Spell Correctors

This package supports the use of spell correctors, because typos are very common in relatively short text data.

There are two types of spell correctors provided: the one described by Peter Norvig (using n-grams Bayesian method), and another by Keisuke Sakaguchi and his colleagues (using semi-character level recurrent neural network).

>>> import shorttext

We use the Norvig’s training corpus as an example. To load it,

>>> from urllib.request import urlopen
>>> text = urlopen('https://norvig.com/big.txt').read()

The developer just has to instantiate the spell corrector, and then train it with a corpus to get a correction model. Then one can use it for correction.

Norvig

Peter Norvig described a spell corrector based on Bayesian approach and edit distance. You can refer to his blog for more information.

>>> norvig_corrector = shorttext.spell.NorvigSpellCorrector()
>>> norvig_corrector.train(text)
>>> norvig_corrector.correct('oranhe')   # gives "orange"
class shorttext.spell.norvig.NorvigSpellCorrector

Spell corrector described by Peter Norvig in his blog. (https://norvig.com/spell-correct.html)

P(word)

Compute the probability of the words randomly sampled from the training corpus.

Parameters:word (str) – a word
Returns:probability of the word sampled randomly in the corpus
Return type:float
candidates(word)

List potential candidates for corrected spelling to the given words.

Parameters:word (str) – a word
Returns:list of recommended corrections
Return type:list
correct(word)

Recommend a spelling correction to the given word

Parameters:word (str) – a word
Returns:recommended correction
Return type:str
known(words)

Filter away the words that are not found in the training corpus.

Parameters:words (list) – list of words
Returns:list of words that can be found in the training corpus
Return type:list
train(text)

Given the text, train the spell corrector.

Parameters:text (str) – training corpus

Sakaguchi (SCRNN - semi-character recurrent neural network)

Keisuke Sakaguchi and his colleagues developed this spell corrector with the insight that most of the typos happen in between the spellings. They developed a recurrent neural network that trains possible change within the spellings. There are six modes:

  • JUMBLE-WHOLE
  • JUMBLE-BEG
  • JUMBLE-END
  • JUMBLE-INT
  • NOISE-INSERT
  • NOISE-DELETE
  • NOISE-REPLACE

The original intent of their work was not to invent a new spell corrector but to study the “Cmabrigde Uinervtisy” effect, but it is nice to see how it can be implemented as a spell corrector.
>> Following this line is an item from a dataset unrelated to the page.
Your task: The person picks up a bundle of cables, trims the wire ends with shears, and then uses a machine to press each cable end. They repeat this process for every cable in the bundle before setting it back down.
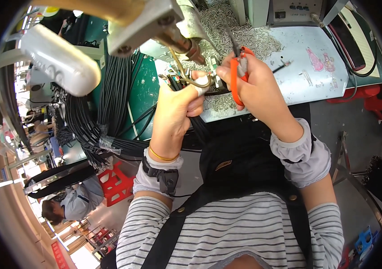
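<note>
My left hand (179, 101) is closed around a bundle of black cables (196, 126), whose ends with small connectors fan out above the fist. A pale wrap covers its thumb. Orange-handled scissors (234, 83) are tucked in my right hand (262, 83), blades pointing away from me. The thumb and forefinger of that hand come together at a small pale part (218, 75), close to the left thumb; whether they pinch it I cannot tell. Just above the left hand hang a metal nozzle (194, 53) and a bent brass-coloured tube (178, 67).
Loose small metal pins (249, 38) are heaped over the far part of the pale work sheet (305, 85). Thick bundles of black cables (112, 96) lie at left by a white rounded lamp-like piece (61, 60). A control box (295, 13) and a phone (350, 42) stand at far right.
</note>
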Motion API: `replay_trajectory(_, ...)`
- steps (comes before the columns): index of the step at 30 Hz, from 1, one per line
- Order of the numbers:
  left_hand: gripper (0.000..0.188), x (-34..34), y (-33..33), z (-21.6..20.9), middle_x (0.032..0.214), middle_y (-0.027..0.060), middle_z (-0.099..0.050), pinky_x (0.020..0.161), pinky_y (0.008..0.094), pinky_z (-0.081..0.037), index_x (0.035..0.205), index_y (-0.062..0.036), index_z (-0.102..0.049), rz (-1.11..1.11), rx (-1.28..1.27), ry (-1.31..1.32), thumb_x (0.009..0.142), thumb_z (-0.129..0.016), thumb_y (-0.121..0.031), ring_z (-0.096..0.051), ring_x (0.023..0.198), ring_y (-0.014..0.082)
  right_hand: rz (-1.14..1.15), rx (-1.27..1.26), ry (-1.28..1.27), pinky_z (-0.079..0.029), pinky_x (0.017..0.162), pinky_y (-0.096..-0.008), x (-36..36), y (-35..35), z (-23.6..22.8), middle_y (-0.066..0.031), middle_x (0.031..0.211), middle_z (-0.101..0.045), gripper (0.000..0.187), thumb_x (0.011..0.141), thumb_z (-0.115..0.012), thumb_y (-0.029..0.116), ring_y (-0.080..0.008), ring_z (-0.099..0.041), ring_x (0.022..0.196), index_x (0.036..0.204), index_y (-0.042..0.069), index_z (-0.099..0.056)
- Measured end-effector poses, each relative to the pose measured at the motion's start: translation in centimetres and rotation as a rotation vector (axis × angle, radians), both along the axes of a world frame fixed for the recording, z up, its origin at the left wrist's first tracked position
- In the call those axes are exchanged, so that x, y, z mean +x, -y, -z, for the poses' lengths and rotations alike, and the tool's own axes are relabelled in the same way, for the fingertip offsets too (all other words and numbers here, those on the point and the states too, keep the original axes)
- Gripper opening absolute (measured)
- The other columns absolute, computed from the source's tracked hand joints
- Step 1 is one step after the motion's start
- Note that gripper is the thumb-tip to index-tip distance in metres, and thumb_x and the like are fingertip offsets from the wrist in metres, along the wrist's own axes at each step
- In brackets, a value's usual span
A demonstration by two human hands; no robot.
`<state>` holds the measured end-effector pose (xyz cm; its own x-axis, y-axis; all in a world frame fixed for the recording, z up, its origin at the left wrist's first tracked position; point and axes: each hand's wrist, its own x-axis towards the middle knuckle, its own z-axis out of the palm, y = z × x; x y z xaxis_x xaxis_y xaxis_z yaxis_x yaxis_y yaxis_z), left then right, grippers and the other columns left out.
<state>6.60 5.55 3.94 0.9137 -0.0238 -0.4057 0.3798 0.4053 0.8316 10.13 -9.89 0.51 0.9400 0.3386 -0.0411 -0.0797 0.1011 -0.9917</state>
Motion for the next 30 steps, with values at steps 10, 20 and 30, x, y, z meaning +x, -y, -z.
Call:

>>> scrnn_corrector = shorttext.spell.SCRNNSpellCorrector('JUMBLE-WHOLE')
>>> scrnn_corrector.train(text)
>>> scrnn_corrector.correct('oranhe')   # gives "orange"

We can persist the SCRNN corrector for future use:

>>> scrnn_corrector.save_compact_model('/path/to/spellscrnn.bin')

To load,

>>> corrector = shorttext.spell.loadSCRNNSpellCorrector('/path/to/spellscrnn.bin')
class shorttext.spell.sakaguchi.SCRNNSpellCorrector(operation, alph="ABCDEFGHIJKLMNOPQRSTUVWXYZabcdefghijklmnopqrstuvwxyz., :;'*!?`$%&(){}[]-/\@_#", specialsignals={'eos': '#', 'number': '@', 'unk': '_'}, concatcharvec_encoder=None, batchsize=1, nb_hiddenunits=650)

scRNN (semi-character-level recurrent neural network) Spell Corrector.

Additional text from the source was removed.